I understand what you're saying. I think part of my frustration in this thread and these topics generally is how I'm just so wired to try to avoid implications that aren't necessarily true based on the facts we know. When it was reported that Brown committed the robbery, the media immediately assumed that the officer stopped Brown as a suspect in that robbery. But as I pointed out in post earlier, part B is not at all a necessary implication of part A. This kind of stuff, the implications that accuse people of racism (and by extension, of all law enforcement as being racist, which I know is what people think), I get the same frustration over the lack of logic, but there's then an emotional component too.

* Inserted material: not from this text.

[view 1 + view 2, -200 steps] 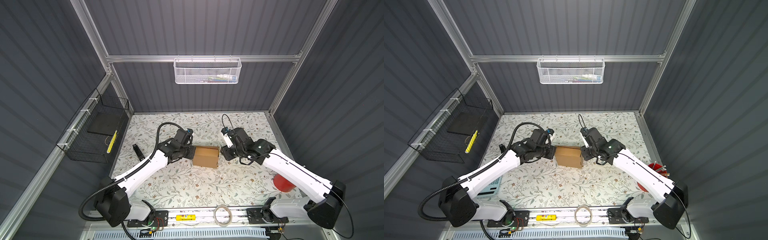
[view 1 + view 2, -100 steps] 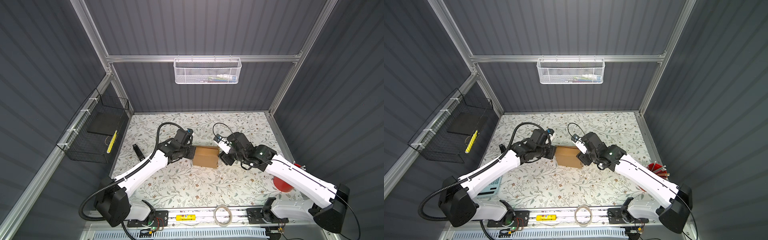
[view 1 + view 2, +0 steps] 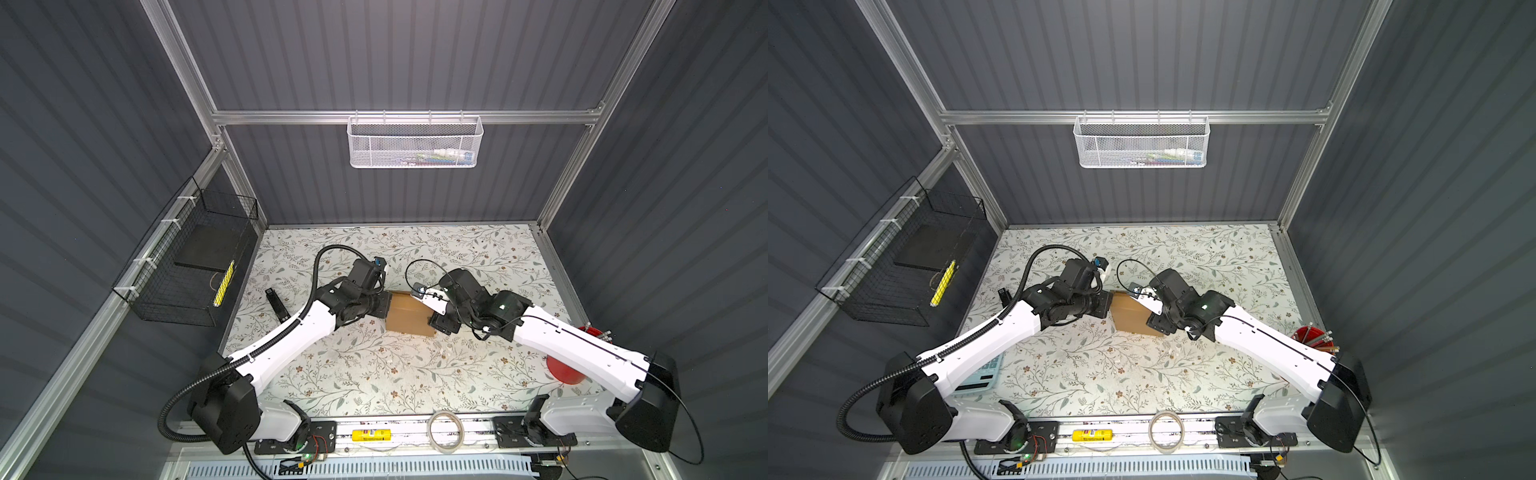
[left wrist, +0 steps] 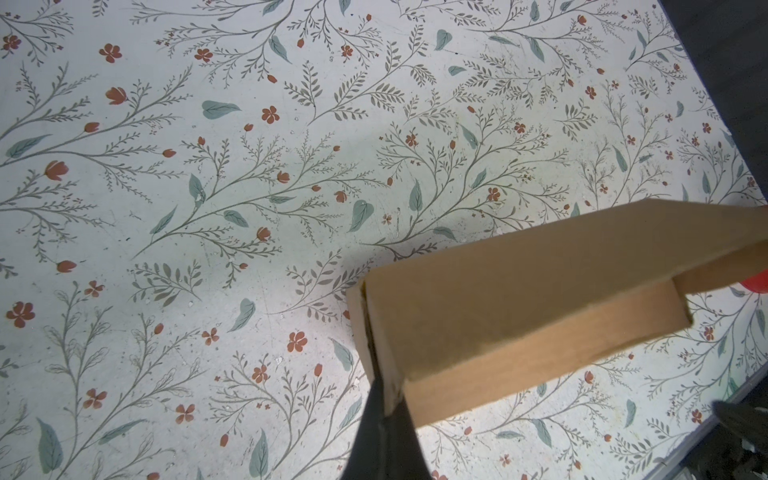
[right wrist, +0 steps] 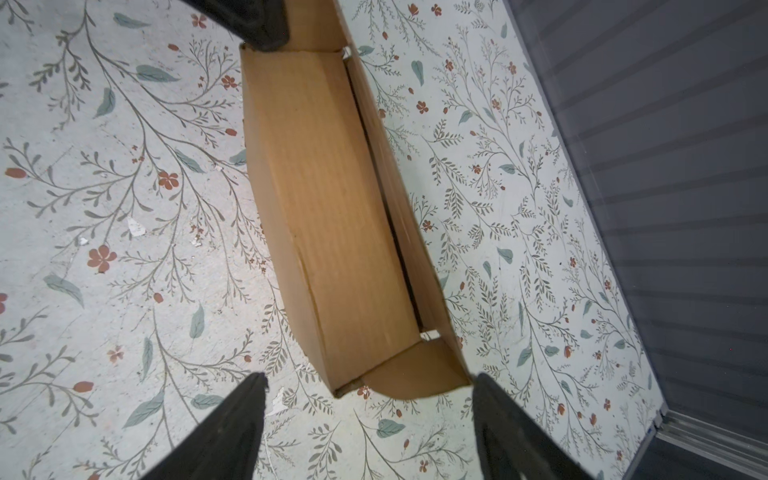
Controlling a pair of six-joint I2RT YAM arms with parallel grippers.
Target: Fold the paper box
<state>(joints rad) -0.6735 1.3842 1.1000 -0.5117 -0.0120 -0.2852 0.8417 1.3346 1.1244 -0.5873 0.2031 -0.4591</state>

Just because Brown committed robbery, and was then killed, it doesn't necessarily mean that the officer specifically "executed" him because he committed the robbery. It could be better or even worse than that. Maybe he killed him because he said something about the officer's mother. Maybe it was lawful force. Maybe it was non-criminal but poor judgment. ...And just because an officer indicated on a report that Brown was a robbery suspect, and that action doesn't "seem like" a robbery to someone, it doesn't necessarily make that officer a racist (I know that was DT making that implication and not you). Someone can always get a break when they're actually charged. But on an initial report, about a crime suspect, a police officer should report the crime that he thinks was actually committed, not the one he thinks "feels" the best.

And I'm sure when people read that they just think I defend the officers no matter what. This is the same tension that came up in the Zimmerman thread. But when you're prosecuting a guy like this officer, or Zimmerman, you have to be aware of these issues, both the ones that make a case stronger and especially the ones that make the case weaker. You have to be able to see what the facts actually infer, and how likely those inferences are sound, and not just what your emotion and bias tell you they must mean.

Last edited by molson : 08-15-2014 at 04:44 PM.